A permutation test is used to determine "BD shift windows". OTU abundances are permuted, and beta-diversity is calculated. The permutations are used to calculate confidence intervals. The possible permutation methods are:
"control" = OTU abundances are permuted among all control samples, and these new samples are used as a null treatment. Thus, this provides a baseline beta-diversity distribution that would result from comparing the control fractions to a randomly shuffled version of themselves.
"treatment" = OTU abundances are permuted among all treatment samples.
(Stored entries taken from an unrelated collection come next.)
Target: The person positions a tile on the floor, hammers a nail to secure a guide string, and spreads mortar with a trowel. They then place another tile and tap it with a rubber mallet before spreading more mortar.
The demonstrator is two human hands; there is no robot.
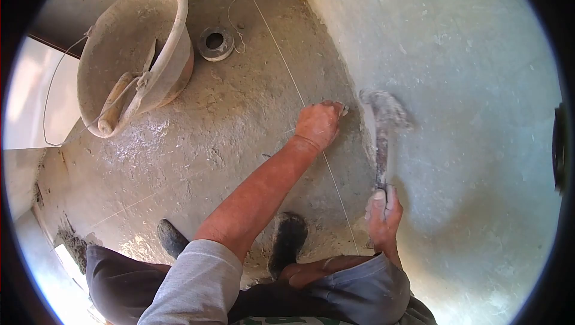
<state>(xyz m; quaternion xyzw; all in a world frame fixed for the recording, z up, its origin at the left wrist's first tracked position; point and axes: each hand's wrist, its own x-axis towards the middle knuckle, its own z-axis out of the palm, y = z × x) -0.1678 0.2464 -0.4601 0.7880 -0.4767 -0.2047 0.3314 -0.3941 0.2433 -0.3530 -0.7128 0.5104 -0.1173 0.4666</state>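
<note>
My left hand (319, 122) is closed low beside the foot of the wall, the fingers pinched together. A small pale bit shows at the fingertips, too small to name. In my right hand (384, 212) is the handle of a dusty hammer (383, 112), its head up and blurred by motion, in front of the wall and to the right of my left hand. A thin taut string (278, 49) runs along the floor and passes by my left hand.
A mortar-coated bucket (168, 79) with a wire handle stands at the upper left, a wooden-handled trowel (114, 106) in it. Near it, a round pipe end (215, 43) sticks out of the rough floor (197, 163). A plastered wall (473, 121) rises on the right.
</note>
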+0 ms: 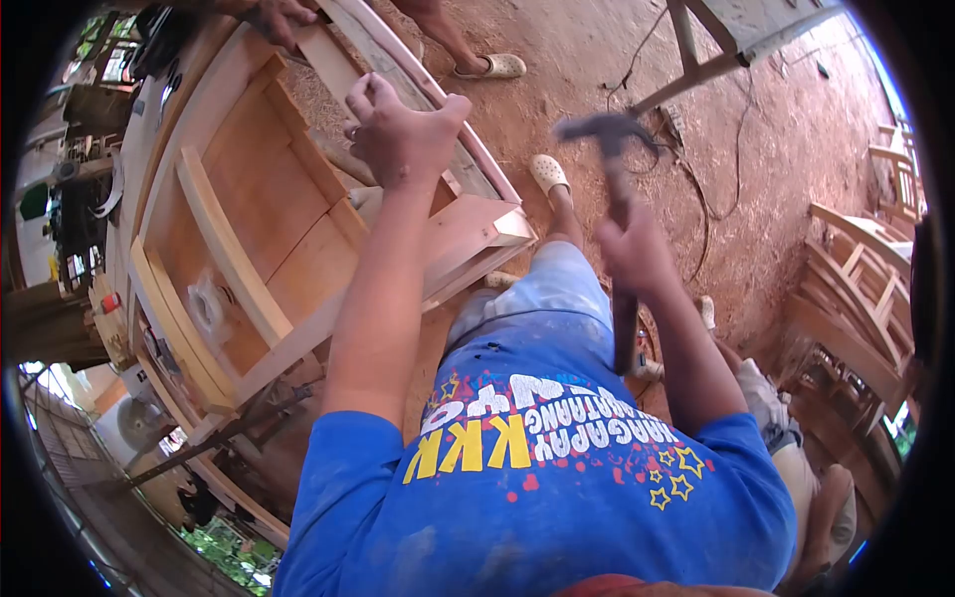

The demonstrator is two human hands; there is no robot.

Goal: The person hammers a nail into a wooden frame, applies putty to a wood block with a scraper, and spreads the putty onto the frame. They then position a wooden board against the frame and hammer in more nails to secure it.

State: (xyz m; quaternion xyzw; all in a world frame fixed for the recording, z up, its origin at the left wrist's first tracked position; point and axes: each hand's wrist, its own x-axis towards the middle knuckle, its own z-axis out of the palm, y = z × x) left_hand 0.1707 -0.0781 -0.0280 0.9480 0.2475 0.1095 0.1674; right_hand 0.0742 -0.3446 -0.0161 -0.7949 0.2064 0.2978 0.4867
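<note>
My right hand (637,249) is closed round the handle of a hammer (620,189), whose dark, slightly blurred head is raised over the dirt floor, to the right of the woodwork. My left hand (403,134) is over the upper edge of a wooden frame (468,234), its fingers curled and pinched together near a long wooden strip (463,154). What those fingers hold, if anything, is too small to make out. Inside the frame, brown panels and a pale wooden bar (224,244) show.
Another person's hand (279,20) rests at the frame's far end, with a foot in a clog (492,67) beyond. A table (766,30) stands at the top right, cords (704,199) lie on the floor, and wooden furniture (856,289) is at the right.
</note>
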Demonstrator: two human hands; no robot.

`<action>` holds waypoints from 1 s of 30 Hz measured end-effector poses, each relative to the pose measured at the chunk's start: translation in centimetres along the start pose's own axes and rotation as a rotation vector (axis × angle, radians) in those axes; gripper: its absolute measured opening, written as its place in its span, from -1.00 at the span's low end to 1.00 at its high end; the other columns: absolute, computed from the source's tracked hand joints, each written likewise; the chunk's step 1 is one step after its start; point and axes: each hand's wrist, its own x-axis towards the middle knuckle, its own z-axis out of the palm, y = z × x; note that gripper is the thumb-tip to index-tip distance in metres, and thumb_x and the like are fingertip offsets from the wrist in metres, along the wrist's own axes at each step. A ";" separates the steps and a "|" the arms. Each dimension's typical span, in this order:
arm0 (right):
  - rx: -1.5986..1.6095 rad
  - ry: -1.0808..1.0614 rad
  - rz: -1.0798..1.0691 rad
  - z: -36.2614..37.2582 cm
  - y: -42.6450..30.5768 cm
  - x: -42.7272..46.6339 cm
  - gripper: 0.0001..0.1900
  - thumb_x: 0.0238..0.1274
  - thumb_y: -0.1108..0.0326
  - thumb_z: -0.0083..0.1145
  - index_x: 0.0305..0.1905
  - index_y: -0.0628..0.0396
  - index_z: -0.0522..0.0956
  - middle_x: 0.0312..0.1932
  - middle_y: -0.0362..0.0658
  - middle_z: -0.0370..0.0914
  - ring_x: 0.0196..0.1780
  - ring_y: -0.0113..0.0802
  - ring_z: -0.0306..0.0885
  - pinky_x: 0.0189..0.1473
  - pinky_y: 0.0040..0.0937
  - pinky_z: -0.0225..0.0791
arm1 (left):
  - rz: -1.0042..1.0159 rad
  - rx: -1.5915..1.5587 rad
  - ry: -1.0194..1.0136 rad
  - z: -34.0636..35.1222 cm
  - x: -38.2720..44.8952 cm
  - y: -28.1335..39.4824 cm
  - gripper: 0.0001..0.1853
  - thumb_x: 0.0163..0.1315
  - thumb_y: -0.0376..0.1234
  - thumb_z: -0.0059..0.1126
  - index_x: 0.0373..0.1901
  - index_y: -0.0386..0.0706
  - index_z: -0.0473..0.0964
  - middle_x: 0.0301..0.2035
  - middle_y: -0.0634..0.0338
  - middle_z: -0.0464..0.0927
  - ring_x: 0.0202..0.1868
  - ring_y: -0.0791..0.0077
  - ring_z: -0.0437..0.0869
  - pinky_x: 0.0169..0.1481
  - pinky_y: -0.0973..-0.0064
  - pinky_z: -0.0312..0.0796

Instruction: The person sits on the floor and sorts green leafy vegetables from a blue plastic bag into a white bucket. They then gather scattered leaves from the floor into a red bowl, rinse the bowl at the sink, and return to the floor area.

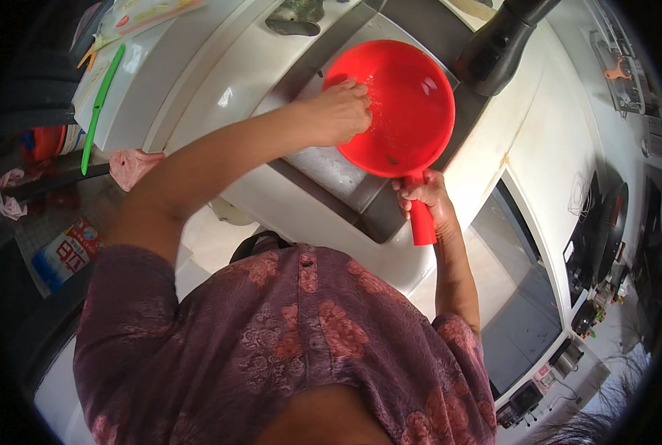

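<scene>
A red plastic dipper [414, 111] is held over a kitchen sink [331, 172] with a grey basin. My right hand [432, 197] is wrapped around its straight handle, near the bowl. Inside the bowl's left side, my left hand [345, 114] has its fingers curled toward the wall; the fingertips are hidden, so whether they hold something cannot be seen. Small droplets or specks dot the red inner surface, and a small dark mark [391, 159] shows near the handle end. A dark faucet head [489, 61] reaches in from the upper right, beside the bowl.
A green knife [103, 105] lies on the white ledge at left, near a plastic bag [136, 22]. A dark metallic object [294, 16] sits on the sink's far rim. Lower left is a printed package [66, 253]. A dark pan [612, 231] is at far right.
</scene>
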 end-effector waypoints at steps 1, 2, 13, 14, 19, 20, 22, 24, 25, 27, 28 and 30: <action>-0.013 -0.014 -0.002 0.3 0.0 -0.1 -0.69 -0.25 0.60 0.06 -0.24 0.40 0.42 -0.46 -0.05 0.42 -0.65 -0.44 0.39 -0.68 -0.54 0.33 | -0.025 0.050 -0.010 0.8 0.6 0.0 -0.78 -0.01 -0.38 0.01 -0.37 -0.29 0.55 -0.19 -0.04 0.53 -0.01 0.09 0.48 0.20 0.14 0.23; -0.014 -0.025 -0.014 0.5 0.1 -0.1 -0.69 -0.26 0.59 0.06 -0.24 0.40 0.42 -0.46 -0.05 0.43 -0.66 -0.45 0.37 -0.69 -0.53 0.32 | -0.028 0.092 0.023 1.5 1.2 -0.2 -0.77 -0.01 -0.36 0.00 -0.37 -0.30 0.55 -0.21 -0.04 0.54 0.00 0.09 0.47 0.20 0.14 0.22; -0.286 0.013 -0.039 0.7 0.2 0.3 -0.73 -0.23 0.57 0.05 -0.27 0.34 0.44 -0.57 -0.14 0.44 -0.62 -0.46 0.41 -0.61 -0.52 0.33 | -0.274 -1.750 0.246 2.2 3.0 8.5 -0.53 0.18 -0.02 -0.02 -0.12 -0.24 0.40 -0.33 0.02 0.51 -0.29 0.29 0.56 -0.15 0.40 0.39; -0.293 0.016 -0.040 0.6 0.0 0.1 -0.72 -0.23 0.57 0.05 -0.26 0.34 0.44 -0.58 -0.14 0.44 -0.62 -0.46 0.41 -0.61 -0.52 0.33 | -0.085 -1.419 0.119 2.1 2.7 8.7 -0.32 0.12 0.13 -0.01 -0.01 -0.29 0.30 -0.22 -0.02 0.46 -0.13 0.17 0.52 -0.02 0.35 0.34; -0.275 0.097 -0.053 0.6 -0.5 -1.1 -0.69 -0.25 0.58 0.04 -0.23 0.33 0.44 -0.59 -0.16 0.43 -0.63 -0.47 0.39 -0.63 -0.52 0.31 | 0.132 -0.250 -0.093 4.3 0.8 3.7 -0.13 -0.01 0.10 0.11 0.15 -0.43 0.17 0.10 -0.19 0.30 0.26 0.01 0.20 0.35 0.12 -0.02; -0.330 0.084 -0.019 0.4 -0.7 -1.3 -0.71 -0.24 0.58 0.02 -0.25 0.31 0.45 -0.59 -0.17 0.42 -0.64 -0.47 0.38 -0.64 -0.52 0.29 | 0.177 -0.058 -0.111 5.0 0.2 2.1 -0.16 0.00 0.04 0.13 0.15 -0.44 0.18 0.12 -0.18 0.29 0.27 -0.01 0.18 0.37 0.09 -0.05; -0.389 0.106 -0.001 0.1 -0.8 -1.4 -0.73 -0.23 0.58 0.02 -0.27 0.31 0.45 -0.60 -0.16 0.41 -0.64 -0.46 0.38 -0.65 -0.51 0.29 | 0.236 0.257 -0.030 6.2 -0.9 -0.4 -0.36 0.03 -0.20 0.12 0.08 -0.45 0.28 0.12 -0.11 0.32 0.27 -0.01 0.20 0.38 0.07 -0.06; -0.387 0.122 0.018 -0.1 -0.9 -1.5 -0.78 -0.23 0.57 0.03 -0.33 0.30 0.44 -0.63 -0.15 0.41 -0.65 -0.44 0.38 -0.66 -0.49 0.30 | 0.108 0.120 0.197 6.9 -2.7 -1.3 -0.49 0.03 -0.32 0.08 0.03 -0.40 0.36 0.03 -0.08 0.41 0.18 0.02 0.34 0.31 0.08 0.08; -0.391 0.150 0.044 -0.1 -0.9 -1.5 -0.79 -0.23 0.57 0.03 -0.34 0.30 0.44 -0.64 -0.15 0.41 -0.65 -0.44 0.38 -0.66 -0.49 0.30 | 0.038 0.066 0.289 7.0 -3.7 -1.5 -0.55 0.03 -0.38 0.05 0.00 -0.37 0.40 -0.01 -0.06 0.45 0.13 0.04 0.40 0.27 0.09 0.15; -0.414 0.210 0.101 0.2 -0.7 -1.5 -0.80 -0.23 0.57 0.04 -0.35 0.29 0.43 -0.65 -0.15 0.40 -0.66 -0.43 0.39 -0.66 -0.48 0.31 | -0.470 -0.265 0.048 6.9 -5.6 -1.9 -0.65 0.07 -0.40 0.04 -0.07 -0.32 0.45 -0.14 -0.01 0.53 0.00 0.13 0.51 0.10 0.16 0.31; -0.470 0.225 0.116 0.6 -0.4 -1.6 -0.77 -0.26 0.57 0.05 -0.34 0.33 0.42 -0.66 -0.12 0.43 -0.66 -0.43 0.41 -0.65 -0.50 0.31 | -0.711 -0.434 -0.049 6.7 -6.5 -1.9 -0.69 0.08 -0.41 0.03 -0.11 -0.29 0.48 -0.20 0.02 0.57 -0.07 0.17 0.56 0.01 0.19 0.39; -0.567 0.187 0.135 1.7 0.5 -1.7 -0.81 -0.21 0.59 0.05 -0.36 0.30 0.42 -0.65 -0.13 0.42 -0.65 -0.40 0.41 -0.62 -0.47 0.31 | -1.057 -0.995 0.130 6.6 -7.8 -1.6 -0.74 0.13 -0.41 0.00 -0.14 -0.28 0.49 -0.29 0.08 0.58 -0.19 0.24 0.59 -0.16 0.25 0.42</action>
Thus, a "homogenized" treatment gradient null model.
"overlap" = OTU abundances are permuted among overlapping control & treatment fractions. Thus, is beta-diversity higher than if the overlapping treatment & control samples were homogenized. This method tends to be too permisive.
"adjacent" = The null "treatment" communities are generated by permuting OTU abundances among adjacent control fractions. Thus, null model is local gradient region was homogenized.
a data.frame object of weighted mean distances
1 2 3 4 5 6 7 8 9 10 11 12 13 14 15 16 17 18 | data(physeq_S2D2)
## Not run:
# Subsetting phyloseq by Substrate and Day
params = get_treatment_params(physeq_S2D2, c('Substrate', 'Day'))
params = dplyr::filter(params, Substrate!='12C-Con')
ex = "(Substrate=='12C-Con' & Day=='${Day}') | (Substrate=='${Substrate}' & Day == '${Day}')"
physeq_S2D2_l = phyloseq_subset(physeq_S2D2, params, ex)
# Calculating BD_shift on 1 subset (use lapply function to process full list)
wmean1 = BD_shift(physeq_S2D2_l[[1]], nperm=5)
ggplot(wmean1, aes(BD_min.x, wmean_dist)) +
geom_point()
# Calculating BD_shift on all subsets; using just 5 permutations to speed up analysis
lapply(physeq_S2D2_l, BD_shift, nperm=5)
## End(Not run)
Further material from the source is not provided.